The Centers for Disease Control and Prevention (CDC) recommends considering admitting patients with SARS-CoV-2 virus to a dedicated ward.1 These guidelines are problematic for children as the number of children admitted with COVID-19 during the pandemic is small compared with adults, and in clinical practice, many children who test positive for the virus are hospitalised for non-COVID-19-related reasons. Admission to the general paediatric ward may be the better option.
We examined the number of infections among staff and patients during and after hospitalisation to a general paediatric ward admitting patients with SARS-CoV-2.
Ours is the largest tertiary paediatric hospital in Israel. The hospital policy is to screen all patients and most caregivers of admitted children with SARS-CoV-2. During May to August 2020 (123 days), patients positive for SARS-CoV-2 were placed in isolation rooms in the paediatric ward (figure 1), each with a dedicated bathroom and an antechamber for removing personal protective equipment (PPE). Every staff member entering the isolation room was required to wear full PPE according to CDC guidelines.
We used audio and visual measurements to examine patients in the isolation rooms, as well as staff who entered these rooms as medically necessary. Data on staff infection were retrieved from the infection control unit. We examined the national computerised medical records for the post-hospitalisation 14-day period of all negative patients, in order to identify cases of infection after hospitalisation.
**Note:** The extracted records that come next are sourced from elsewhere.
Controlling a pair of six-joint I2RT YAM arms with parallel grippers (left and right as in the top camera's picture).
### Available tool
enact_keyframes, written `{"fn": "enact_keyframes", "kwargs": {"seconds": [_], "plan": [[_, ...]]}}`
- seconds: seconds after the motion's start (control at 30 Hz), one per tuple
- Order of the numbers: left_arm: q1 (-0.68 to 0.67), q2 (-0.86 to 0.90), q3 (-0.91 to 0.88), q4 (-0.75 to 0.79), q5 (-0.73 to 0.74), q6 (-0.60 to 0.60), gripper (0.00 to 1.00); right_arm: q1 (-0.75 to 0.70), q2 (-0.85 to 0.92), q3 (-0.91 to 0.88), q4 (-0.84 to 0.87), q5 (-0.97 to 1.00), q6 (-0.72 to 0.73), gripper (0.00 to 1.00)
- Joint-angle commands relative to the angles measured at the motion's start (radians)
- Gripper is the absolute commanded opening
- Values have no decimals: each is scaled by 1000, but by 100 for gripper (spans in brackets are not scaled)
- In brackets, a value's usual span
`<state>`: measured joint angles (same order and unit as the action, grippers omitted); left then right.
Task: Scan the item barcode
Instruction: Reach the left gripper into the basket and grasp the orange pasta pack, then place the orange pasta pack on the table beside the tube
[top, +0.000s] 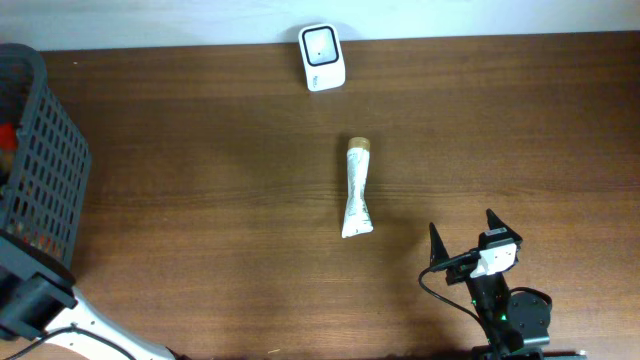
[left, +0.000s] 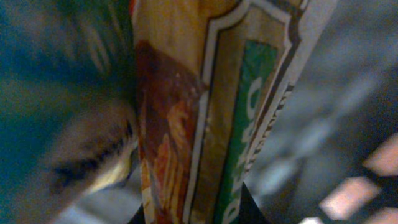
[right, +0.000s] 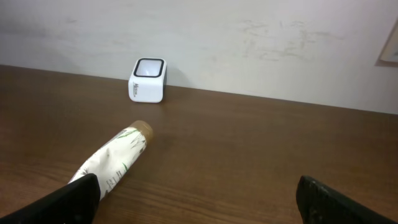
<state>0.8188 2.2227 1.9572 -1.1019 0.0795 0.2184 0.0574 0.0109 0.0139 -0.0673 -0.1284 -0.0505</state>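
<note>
My left end effector (left: 196, 214) crowds a printed packet (left: 186, 93) to fetch it for scanning, grasp unclear; my right end effector (top: 463, 225) hangs released.

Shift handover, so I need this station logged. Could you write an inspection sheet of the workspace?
Surface: brown wooden table, no spills seen.
Job's things: white scanner at the far edge; tube lying flat mid-table.
Clutter: dark basket at left, goods inside.
Tools: right tool open, empty; left tool close against a printed packet, grip unclear.
Cables: black cable by the right arm.
Surroundings: pale wall behind the table.
</note>
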Motion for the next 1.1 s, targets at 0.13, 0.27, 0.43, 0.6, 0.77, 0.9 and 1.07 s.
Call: {"fn": "enact_keyframes", "kwargs": {"seconds": [0.13, 0.27, 0.43, 0.6, 0.77, 0.9, 1.07], "plan": [[0, -245, 127, 16, 328, -31, 0, -5, -7, -8, 0, 6, 10, 99], [0, -341, 188, 16, 325, -76, 0, -6, -7, -8, 0, 6, 10, 99], [-1, -460, 258, 1, 390, -101, 0, -6, -7, -8, 0, 6, 10, 99], [-104, -660, 258, -114, 404, -101, 0, -6, -7, -8, 0, 6, 10, 99], [-330, -693, 248, -291, 403, -97, 0, -5, -7, -8, 0, 6, 10, 99], [-480, -693, 180, -311, 402, -98, 0, -5, -7, -8, 0, 6, 10, 99], [-686, -692, -132, -203, 342, -198, 0, -5, -7, -8, 0, 6, 10, 99]]}}
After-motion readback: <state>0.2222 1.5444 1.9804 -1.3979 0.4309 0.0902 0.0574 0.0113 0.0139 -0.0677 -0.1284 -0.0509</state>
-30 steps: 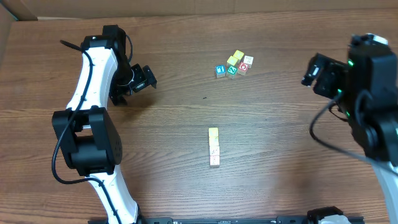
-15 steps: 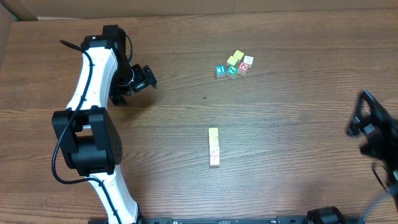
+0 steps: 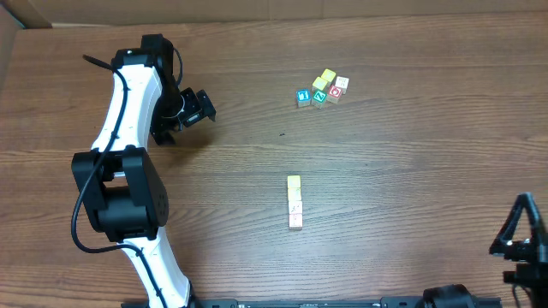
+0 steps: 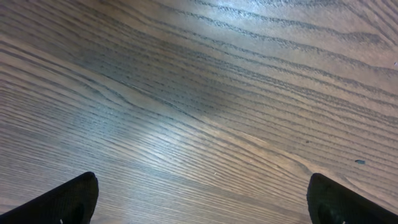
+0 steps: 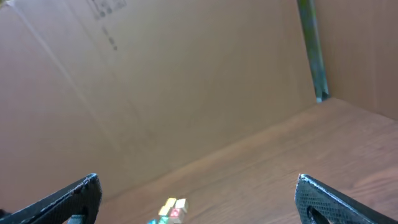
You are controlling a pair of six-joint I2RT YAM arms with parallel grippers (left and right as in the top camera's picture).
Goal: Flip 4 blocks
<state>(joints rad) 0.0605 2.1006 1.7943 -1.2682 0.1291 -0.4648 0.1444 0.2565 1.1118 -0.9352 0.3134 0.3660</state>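
Note:
The blocks sit in a tight cluster at the back of the table, right of centre: two yellow-faced cubes point(image 3: 329, 76) point(image 3: 319, 84), a teal-faced cube point(image 3: 318, 97) and a red-faced cube point(image 3: 334, 92). The right wrist view shows the same cluster small and blurred, with a yellow cube point(image 5: 168, 204) and the red cube point(image 5: 175, 213) far ahead of my right gripper point(image 5: 198, 182), which is open and empty. My right arm point(image 3: 518, 244) is at the near right corner. My left gripper point(image 3: 199, 107) point(image 4: 202, 186) hovers open over bare wood, far left of the cluster.
A blue-faced cube point(image 3: 302, 97) and a white-topped cube point(image 3: 342, 82) touch the cluster. A short row of pale cubes point(image 3: 294, 205), yellow at its far end, lies mid-table. A cardboard wall point(image 5: 186, 81) stands behind the table.
My right arm has swung from the upper right of the table down to the near right corner. The left arm and all cubes have stayed put.

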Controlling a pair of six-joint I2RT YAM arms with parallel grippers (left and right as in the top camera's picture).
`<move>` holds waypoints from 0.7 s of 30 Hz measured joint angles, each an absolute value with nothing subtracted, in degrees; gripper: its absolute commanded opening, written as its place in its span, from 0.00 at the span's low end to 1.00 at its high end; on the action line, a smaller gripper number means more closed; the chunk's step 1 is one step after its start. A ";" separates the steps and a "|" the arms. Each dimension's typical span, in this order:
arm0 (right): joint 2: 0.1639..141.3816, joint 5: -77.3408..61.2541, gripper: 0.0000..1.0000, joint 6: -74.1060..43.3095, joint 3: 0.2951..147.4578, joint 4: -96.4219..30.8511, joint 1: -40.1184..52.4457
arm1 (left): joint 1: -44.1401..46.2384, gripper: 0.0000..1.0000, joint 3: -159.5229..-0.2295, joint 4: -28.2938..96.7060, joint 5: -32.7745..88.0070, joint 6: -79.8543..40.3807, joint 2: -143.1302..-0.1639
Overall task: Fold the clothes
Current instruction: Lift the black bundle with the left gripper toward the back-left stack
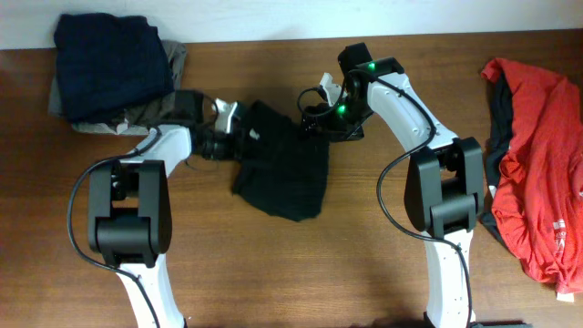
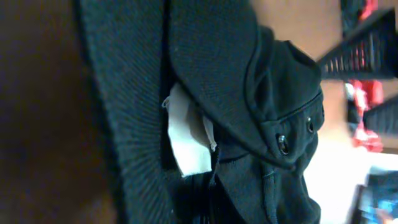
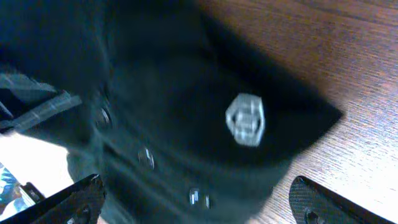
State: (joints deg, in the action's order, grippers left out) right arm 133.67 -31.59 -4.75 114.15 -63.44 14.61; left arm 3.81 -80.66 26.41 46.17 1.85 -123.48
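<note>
A black garment [image 1: 282,173] lies crumpled in the middle of the table. My left gripper [image 1: 235,137] is at its upper left edge. In the left wrist view the black cloth [image 2: 236,74] fills the picture and bunches down into the jaws, with a white label [image 2: 186,140] showing, so the gripper is shut on the cloth. My right gripper [image 1: 314,123] is at the garment's upper right edge. It is open, with its fingers [image 3: 74,199] set wide on either side of the black fabric [image 3: 155,93]. That fabric carries a small white patch [image 3: 245,119] and metal snaps [image 3: 146,157].
A folded navy garment [image 1: 114,64] sits on a grey one [image 1: 137,117] at the back left corner. A red garment [image 1: 542,155] with a dark one under it lies at the right edge. Bare wooden tabletop [image 1: 301,264] lies in front of the black garment.
</note>
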 measured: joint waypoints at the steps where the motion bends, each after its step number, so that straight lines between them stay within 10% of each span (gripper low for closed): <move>1: 133.67 -31.51 0.99 -4.71 114.15 -63.46 14.61 | 3.81 0.00 -82.21 26.39 44.75 2.81 -123.48; 21: 133.67 -25.54 0.99 -4.73 114.13 -70.30 13.43 | 3.66 0.00 -95.26 19.00 18.63 16.34 -123.57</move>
State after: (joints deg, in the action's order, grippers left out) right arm 133.67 -25.54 -4.73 114.13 -70.30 13.43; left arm 3.66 -95.26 19.00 18.63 16.34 -123.57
A SARS-CoV-2-positive patient was present on the ward for 56/123 (45.5%) days of the study period. Of 39 confirmed patients with SARS-CoV-2 hospitalised in isolation rooms, 19 were family members (adults) and 20 children; 10 children were admitted due to signs/symptoms of COVID-19 and 10 due to other medical conditions alongside SARS-CoV-2 infection. Disease severity was mild in 17 children, moderate in 2 and severe in 1.
Only one staff member tested positive for SARS-CoV-2 during the study period, infected via a positive family member, not in hospital. No other patients from the ward tested positive. Among the 566 negative patients, 7 tested positive after hospitalisation, all of them more than 14 days after discharge. There were two cases of non-compliance with isolation rules involving patients with psychiatric symptoms.
We found that admitting children or parents who are SARS-CoV-2 positive in a general paediatric ward has a very low risk of infection to other patients or staff. In adults, there were reports of a nosocomial SARS-CoV-2 infection rate of 7.1%–20%.2 3 The low infection rate in our study may be attributed to the measures taken and to the less contagious nature of children.4
SARS-CoV-2-positive children are often hospitalised for reasons related to other general paediatric diseases, and in our opinion, they deserve multidisciplinary treatment managed by experienced staff from the regular paediatric ward.
Towards the upcoming winter months, we suggest to admit SARS-CoV-2-positive children in a standard paediatric ward, while taking protective measures for staff and patients.